Ma perché proprio questi tre colori? Nell'Italia del 1796, attraversata dalle vittoriose armate napoleoniche, le numerose repubbliche di ispirazione giacobina che avevano soppiantato gli antichi Stati assoluti adottarono quasi tutte, con varianti di colore, bandiere caratterizzate da tre fasce di uguali dimensioni, chiaramente ispirate al modello francese del 1790. E anche i reparti militari "italiani", costituiti all'epoca per affiancare l'esercito di Bonaparte, ebbero stendardi che riproponevano la medesima foggia.
La prima campagna d'Italia, che Napoleone conduce tra il 1796 e il 1799, sgretola l'antico sistema di Stati in cui era divisa la penisola. Al loro posto sorgono numerose repubbliche giacobine, di chiara impronta democratica: la Repubblica Ligure, la Repubblica Romana, la Repubblica Partenopea, la Repubblica Anconitana. Un altro vessillo molto “vicino” al nostro tricolore nasce nel 1798 all’interno dell’altra grande Repubblica di stampo napoleonico, quella Cisalpina.
Il Gran Consiglio della Repubblica Cisalpina, nella seduta dell’11 maggio 1798, decreta che "La Bandiera della Nazione Cisalpina è formata di tre bande parallele all'asta, la prossima all'asta verde, la successiva bianca, la terza rossa. L'asta è similmente tricolorata a spirale, colla punta bianca". Fu durante il Risorgimento che la bandiera venne avvertita non più come segno dinastico o militare, ma come simbolo del popolo, delle libertà conquistate e, dunque, della nazione stessa.
Nei tre decenni che seguirono il Congresso di Vienna, il vessillo tricolore fu soffocato dalla Restaurazione, ma continuò ad essere innalzato, quale emblema di libertà, nei moti del 1831, nelle rivolte mazziniane, nella disperata impresa dei fratelli Bandiera, nelle sollevazioni negli Stati della Chiesa.
Dovunque in Italia, il bianco, il rosso e il verde esprimono una comune speranza, che accende gli entusiasmi e ispira i poeti: "Raccolgaci un'unica bandiera, una speme", scrive, nel 1847, Goffredo Mameli nel suo Canto degli Italiani. E quando si dischiuse la stagione del '48 e della concessione delle Costituzioni, quella bandiera divenne il simbolo di una riscossa ormai nazionale, da Milano a Venezia, da Roma a Palermo.

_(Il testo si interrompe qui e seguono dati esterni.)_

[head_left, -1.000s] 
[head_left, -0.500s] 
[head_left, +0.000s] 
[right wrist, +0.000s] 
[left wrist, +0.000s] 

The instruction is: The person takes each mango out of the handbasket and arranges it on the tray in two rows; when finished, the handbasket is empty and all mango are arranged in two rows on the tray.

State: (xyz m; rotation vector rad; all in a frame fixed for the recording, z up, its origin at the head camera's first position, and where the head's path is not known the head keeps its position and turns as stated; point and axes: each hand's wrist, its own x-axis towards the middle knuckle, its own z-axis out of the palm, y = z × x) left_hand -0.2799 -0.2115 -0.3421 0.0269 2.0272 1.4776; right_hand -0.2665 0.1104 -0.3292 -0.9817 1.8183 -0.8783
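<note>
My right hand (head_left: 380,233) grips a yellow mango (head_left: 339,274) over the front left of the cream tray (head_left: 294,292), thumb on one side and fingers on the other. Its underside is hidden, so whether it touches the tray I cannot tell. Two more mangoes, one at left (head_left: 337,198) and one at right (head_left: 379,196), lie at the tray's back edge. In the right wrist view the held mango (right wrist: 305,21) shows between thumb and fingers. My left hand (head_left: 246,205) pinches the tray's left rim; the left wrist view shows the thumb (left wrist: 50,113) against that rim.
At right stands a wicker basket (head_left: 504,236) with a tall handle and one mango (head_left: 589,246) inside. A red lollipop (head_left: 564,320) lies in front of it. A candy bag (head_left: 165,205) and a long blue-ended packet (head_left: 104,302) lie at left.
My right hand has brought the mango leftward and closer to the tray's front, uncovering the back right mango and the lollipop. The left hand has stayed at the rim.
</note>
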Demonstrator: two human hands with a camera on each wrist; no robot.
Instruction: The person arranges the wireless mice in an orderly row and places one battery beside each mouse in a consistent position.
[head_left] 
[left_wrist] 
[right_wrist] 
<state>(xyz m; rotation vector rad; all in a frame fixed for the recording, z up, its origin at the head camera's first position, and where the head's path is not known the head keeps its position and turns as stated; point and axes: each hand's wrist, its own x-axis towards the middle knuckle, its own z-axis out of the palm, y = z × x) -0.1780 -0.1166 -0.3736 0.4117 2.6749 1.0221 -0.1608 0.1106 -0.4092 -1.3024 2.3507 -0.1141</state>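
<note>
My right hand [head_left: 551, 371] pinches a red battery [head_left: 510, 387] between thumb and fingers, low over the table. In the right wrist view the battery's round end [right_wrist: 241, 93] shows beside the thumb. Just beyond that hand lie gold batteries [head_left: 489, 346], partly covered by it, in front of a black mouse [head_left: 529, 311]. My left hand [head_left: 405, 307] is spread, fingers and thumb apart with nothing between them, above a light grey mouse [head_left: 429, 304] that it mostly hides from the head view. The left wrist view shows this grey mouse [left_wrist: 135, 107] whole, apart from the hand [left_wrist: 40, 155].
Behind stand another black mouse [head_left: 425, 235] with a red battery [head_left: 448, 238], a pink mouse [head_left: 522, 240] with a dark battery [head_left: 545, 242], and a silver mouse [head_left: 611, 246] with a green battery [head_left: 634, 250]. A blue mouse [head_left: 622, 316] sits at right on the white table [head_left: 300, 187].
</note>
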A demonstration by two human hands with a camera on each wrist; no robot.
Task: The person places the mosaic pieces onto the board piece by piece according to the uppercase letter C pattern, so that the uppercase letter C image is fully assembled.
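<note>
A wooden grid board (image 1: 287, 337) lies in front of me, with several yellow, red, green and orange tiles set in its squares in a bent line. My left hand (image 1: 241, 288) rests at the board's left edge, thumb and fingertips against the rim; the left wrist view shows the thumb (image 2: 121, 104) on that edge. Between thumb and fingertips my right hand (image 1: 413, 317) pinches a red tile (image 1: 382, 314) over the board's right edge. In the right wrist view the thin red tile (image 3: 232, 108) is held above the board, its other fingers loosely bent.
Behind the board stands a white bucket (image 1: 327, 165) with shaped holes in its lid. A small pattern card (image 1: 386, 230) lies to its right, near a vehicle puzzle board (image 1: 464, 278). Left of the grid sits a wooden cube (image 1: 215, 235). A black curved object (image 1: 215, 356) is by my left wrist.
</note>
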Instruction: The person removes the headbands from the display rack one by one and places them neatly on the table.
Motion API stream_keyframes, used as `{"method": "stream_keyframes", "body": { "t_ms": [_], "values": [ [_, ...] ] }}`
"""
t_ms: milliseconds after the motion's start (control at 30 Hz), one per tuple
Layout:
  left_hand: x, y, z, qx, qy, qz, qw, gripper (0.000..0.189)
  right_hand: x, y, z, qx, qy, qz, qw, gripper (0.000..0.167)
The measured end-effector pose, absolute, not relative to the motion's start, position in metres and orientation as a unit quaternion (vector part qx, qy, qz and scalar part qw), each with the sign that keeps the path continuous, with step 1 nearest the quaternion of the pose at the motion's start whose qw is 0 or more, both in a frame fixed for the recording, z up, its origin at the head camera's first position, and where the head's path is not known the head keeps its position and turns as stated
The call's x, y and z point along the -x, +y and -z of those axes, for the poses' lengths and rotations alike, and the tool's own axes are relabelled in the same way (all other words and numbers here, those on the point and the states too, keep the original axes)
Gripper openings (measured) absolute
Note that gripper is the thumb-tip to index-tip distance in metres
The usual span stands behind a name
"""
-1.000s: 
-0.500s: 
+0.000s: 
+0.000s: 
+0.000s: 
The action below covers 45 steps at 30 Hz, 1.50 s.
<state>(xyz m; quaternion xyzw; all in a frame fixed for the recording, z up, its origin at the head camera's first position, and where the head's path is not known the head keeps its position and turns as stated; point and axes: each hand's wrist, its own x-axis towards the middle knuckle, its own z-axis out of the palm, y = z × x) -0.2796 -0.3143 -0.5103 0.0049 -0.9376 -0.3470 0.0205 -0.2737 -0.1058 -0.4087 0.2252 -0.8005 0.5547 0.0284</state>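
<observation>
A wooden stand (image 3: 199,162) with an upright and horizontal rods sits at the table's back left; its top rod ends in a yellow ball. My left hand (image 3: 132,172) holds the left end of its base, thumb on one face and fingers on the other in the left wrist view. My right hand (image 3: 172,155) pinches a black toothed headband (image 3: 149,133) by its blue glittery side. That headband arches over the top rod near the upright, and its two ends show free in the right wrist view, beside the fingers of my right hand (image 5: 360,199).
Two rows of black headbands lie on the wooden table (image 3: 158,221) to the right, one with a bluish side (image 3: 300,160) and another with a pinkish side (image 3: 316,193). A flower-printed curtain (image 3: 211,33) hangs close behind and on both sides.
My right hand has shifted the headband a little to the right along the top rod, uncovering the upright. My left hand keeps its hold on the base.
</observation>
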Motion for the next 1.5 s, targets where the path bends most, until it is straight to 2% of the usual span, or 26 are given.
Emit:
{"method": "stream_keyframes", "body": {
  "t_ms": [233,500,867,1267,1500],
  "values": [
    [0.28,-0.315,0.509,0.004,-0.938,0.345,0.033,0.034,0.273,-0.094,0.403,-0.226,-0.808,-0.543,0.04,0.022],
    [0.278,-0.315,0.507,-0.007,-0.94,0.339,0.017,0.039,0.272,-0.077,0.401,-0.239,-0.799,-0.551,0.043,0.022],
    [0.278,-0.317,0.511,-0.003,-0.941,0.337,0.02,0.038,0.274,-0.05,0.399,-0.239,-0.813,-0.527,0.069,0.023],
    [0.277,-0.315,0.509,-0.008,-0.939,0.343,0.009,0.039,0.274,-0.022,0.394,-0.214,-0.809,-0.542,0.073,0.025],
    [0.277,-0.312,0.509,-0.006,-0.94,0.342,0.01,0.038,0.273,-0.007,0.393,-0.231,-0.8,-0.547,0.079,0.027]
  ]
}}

Il 23 marzo 1848 Carlo Alberto rivolge alle popolazioni del Lombardo Veneto il famoso proclama che annuncia la prima guerra d'indipendenza.
Allo stemma dinastico fu aggiunta una bordatura di azzurro, per evitare che la croce e il campo dello scudo si confondessero con il bianco e il rosso delle bande del vessillo.
Il 14 marzo 1861 venne proclamato il Regno d'Italia e la sua bandiera continuò ad essere, per consuetudine, quella della prima guerra d'indipendenza.
Ma la mancanza di una apposita legge al riguardo - emanata soltanto per gli stendardi militari - portò alla realizzazione di vessilli di foggia diversa dall'originaria, spesso addirittura arbitrarie. Soltanto nel 1925 si definirono, per legge, i modelli della bandiera nazionale e della bandiera di Stato.
Dopo la nascita della Repubblica, un decreto legislativo presidenziale del 19 giugno 1946 stabilì la foggia provvisoria della nuova bandiera, confermata dall'Assemblea Costituente nella seduta del 24 marzo 1947 e inserita all'articolo 12 della nostra Carta Costituzionale.